Quand je travaillais à la rédaction de la revue Pour la Science, nous avons souvent rencontré le phénomène suivant : après un certain temps, chaque proposition d'article était reçue par un « On l'a déjà traité ». La mécanique quantique ? Déjà vu. Les micro-algues ? On l'a fait il n'y a pas si longtemps. La naissance de l'Univers ? Une vieille lune…
Certains journaux, radio, télévision ne se seraient pas embarrassés de nos scrupules et auraient sauté sur la moindre actualité pour remplir leurs colonnes, mais, notre travail étant rigoureux et honnête, nous avons souvent conclu que nous ne pouvions pas traiter à nouveau des sujets que nous avions déjà abordés ; nous cherchions à ne pas nous répéter, afin de donner à nos lecteurs une information de valeur (et de qualité, mais c'est une autre affaire).

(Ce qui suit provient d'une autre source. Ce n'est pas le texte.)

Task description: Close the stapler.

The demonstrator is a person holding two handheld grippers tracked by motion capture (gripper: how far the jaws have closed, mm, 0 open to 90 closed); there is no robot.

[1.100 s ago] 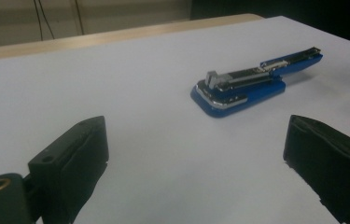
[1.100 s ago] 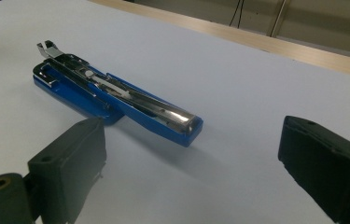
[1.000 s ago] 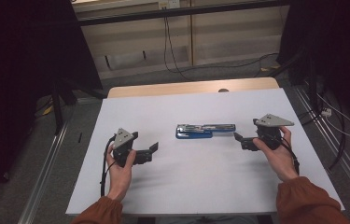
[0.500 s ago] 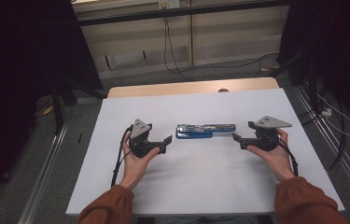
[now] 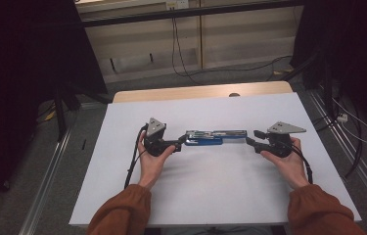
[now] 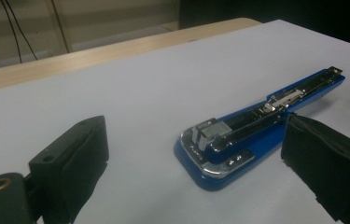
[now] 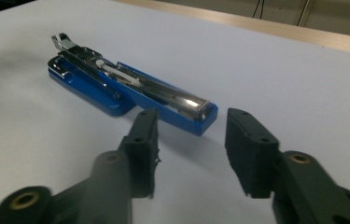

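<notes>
A blue stapler (image 5: 210,137), folded out flat with its metal rail showing, lies across the middle of the white table (image 5: 220,196). My left gripper (image 5: 180,143) rests at its left end, jaws wide open. In the left gripper view the stapler (image 6: 256,121) lies between and ahead of the two pads of the left gripper (image 6: 193,140), which do not touch it. My right gripper (image 5: 252,139) points at the right end. Its jaws have just been closing and stand partly open, and nothing is between them. The stapler's end (image 7: 130,88) lies just beyond the tips of the right gripper (image 7: 192,128).
A wooden strip (image 5: 200,92) runs along the table's far edge. Cables (image 5: 181,54) lie on the floor beyond it, and metal rails (image 5: 49,191) flank the table. Bare white surface lies in front of the stapler.
My left gripper has slid right across the table to the stapler's left end. The right hand has kept its place by the right end.
</notes>
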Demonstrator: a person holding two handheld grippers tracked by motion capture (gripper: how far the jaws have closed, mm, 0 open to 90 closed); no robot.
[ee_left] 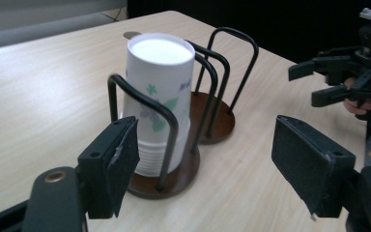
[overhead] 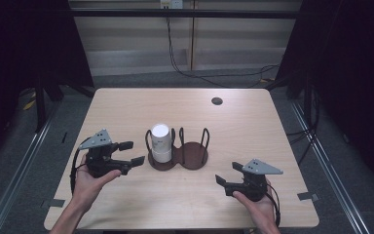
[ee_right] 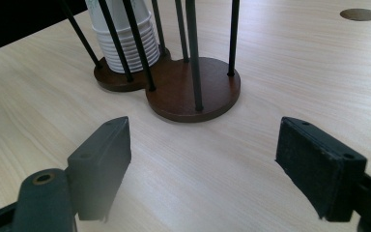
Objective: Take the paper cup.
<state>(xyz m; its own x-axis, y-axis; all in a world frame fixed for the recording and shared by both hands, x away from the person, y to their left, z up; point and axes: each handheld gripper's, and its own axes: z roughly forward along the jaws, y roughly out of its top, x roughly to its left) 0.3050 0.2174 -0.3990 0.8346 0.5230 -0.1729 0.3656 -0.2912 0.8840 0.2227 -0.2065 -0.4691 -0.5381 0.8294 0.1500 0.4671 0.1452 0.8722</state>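
Cups, a white paper stack upside down, sit in the left bay of the wire holder, centre of the high view. Going near to far: my hands come in at the bottom edge. Right gripper, lower right, fingers spread wide with nothing between them, just bare surface; it stays well apart from the holder. Left gripper, left of centre, fingers parted and empty, tips just beside the holder's left bay, not touching the cups. In the left gripper view the stack stands upright behind a wire loop, floral print on the side, ribbed rims at the bottom; the right bay's brown base is bare. Farther back, a round dark grommet in the upper middle of the surface.
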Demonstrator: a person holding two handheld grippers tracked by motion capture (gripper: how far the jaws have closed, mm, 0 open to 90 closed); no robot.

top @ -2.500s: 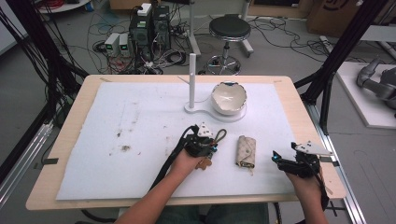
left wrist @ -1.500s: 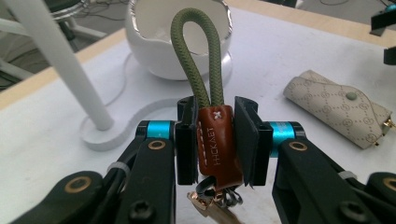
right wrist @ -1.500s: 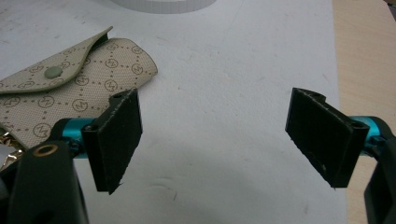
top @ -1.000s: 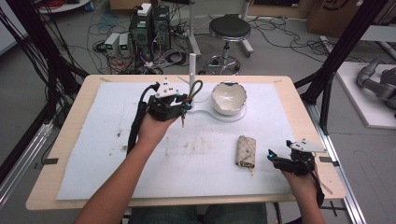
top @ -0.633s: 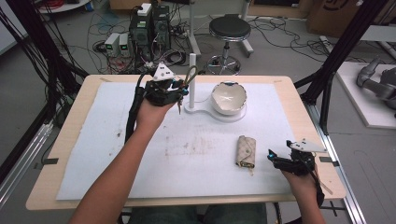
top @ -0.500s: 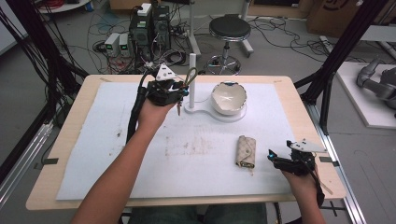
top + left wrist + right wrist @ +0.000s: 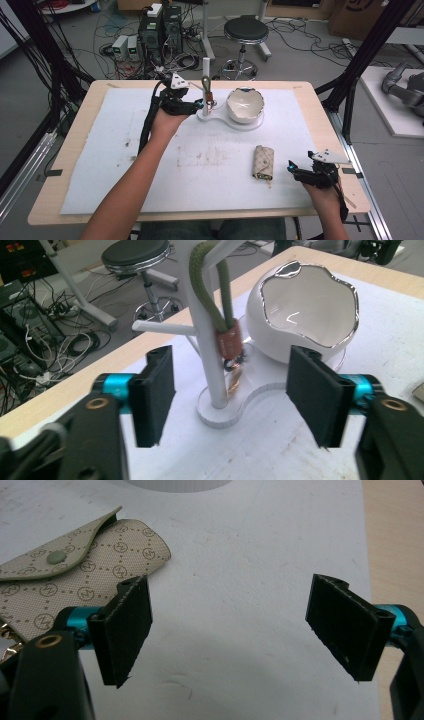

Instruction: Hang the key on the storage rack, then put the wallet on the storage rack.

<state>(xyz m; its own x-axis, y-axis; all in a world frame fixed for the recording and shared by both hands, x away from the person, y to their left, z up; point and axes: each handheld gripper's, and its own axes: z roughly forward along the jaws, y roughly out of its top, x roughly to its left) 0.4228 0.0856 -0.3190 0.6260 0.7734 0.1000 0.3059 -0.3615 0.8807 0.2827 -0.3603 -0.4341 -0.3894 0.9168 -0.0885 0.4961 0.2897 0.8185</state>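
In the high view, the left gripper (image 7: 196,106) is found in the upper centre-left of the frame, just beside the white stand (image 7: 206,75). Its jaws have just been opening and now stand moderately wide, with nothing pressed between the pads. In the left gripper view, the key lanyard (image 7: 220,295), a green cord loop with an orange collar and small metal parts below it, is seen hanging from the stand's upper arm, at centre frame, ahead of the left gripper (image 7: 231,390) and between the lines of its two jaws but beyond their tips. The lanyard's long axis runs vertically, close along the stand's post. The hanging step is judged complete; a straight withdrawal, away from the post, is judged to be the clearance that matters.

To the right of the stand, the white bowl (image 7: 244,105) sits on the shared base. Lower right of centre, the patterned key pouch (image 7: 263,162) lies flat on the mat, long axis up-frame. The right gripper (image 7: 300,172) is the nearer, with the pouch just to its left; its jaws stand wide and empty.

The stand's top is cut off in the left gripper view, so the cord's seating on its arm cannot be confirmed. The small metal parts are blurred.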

En réalité, ce choix était peut-être erroné, pour plusieurs raisons.
D'une part, les lecteurs de la revue ne lisent pas tous les articles, de sorte que, en supposant une proportion de lecture de 50 %, nous aurions dû accepter de nous répéter au moins une fois.
D'autre part, il y avait la question de la nouveauté : si le sujet se présentait à nouveau, nous devions le traiter, afin de ne pas priver nos lecteurs d'informations dont ils avaient envie ou besoin. Autrement dit, il fallait traiter ces sujets, mais les traiter, mais avec un angle nouveau. Au lieu de rabâcher les même métaphores explicatives, il nous revenait d'en trouver de nouvelles, d'originales...
Je me vois aujourd'hui dans le même type de questionnement, car il est vrai que bien rares sont les sujets culinaires dont je n'ai pas fait état, par le passé, dans un de mes livres, articles, interventions, etc. Mais prenez mon jeune « neveu », âgé de moins de 20 ans, et qui se passionne pour la cuisine. Doit-il aller rechercher dans le fouillis de mes publications anciennes l'information dont il a besoin aujourd'hui ? Et les travaux effectués depuis 35 ans n'ont-ils pas conduit à une vision épurée, clarifiée, qui permet donc de donner des explications bien plus simples et plus justes que par le passé ?
Mon enthousiasme étant intact, la réponse est claire : même si j'ai déjà discuté la confection de la mayonnaise, je ne dois pas m'empêcher de la discuter à nouveau, mais c'est à moi d'aller inventer des mots nouveaux, des idées nouvelles à propos de sujets anciens. Le problème de l'âge qui rabâche ? C'est une question de paresseux, et la conclusion s'impose : à nous de nous émerveiller, sans naïveté toutefois, des extraordinaires sujets qui nous sont soumis, à nous de composer des discours originaux, éclairants, à nous d'utiliser une expérience supérieure pour communiquer de l'enthousiasme avec encore plus d'efficacité que nous ne le faisions naguère.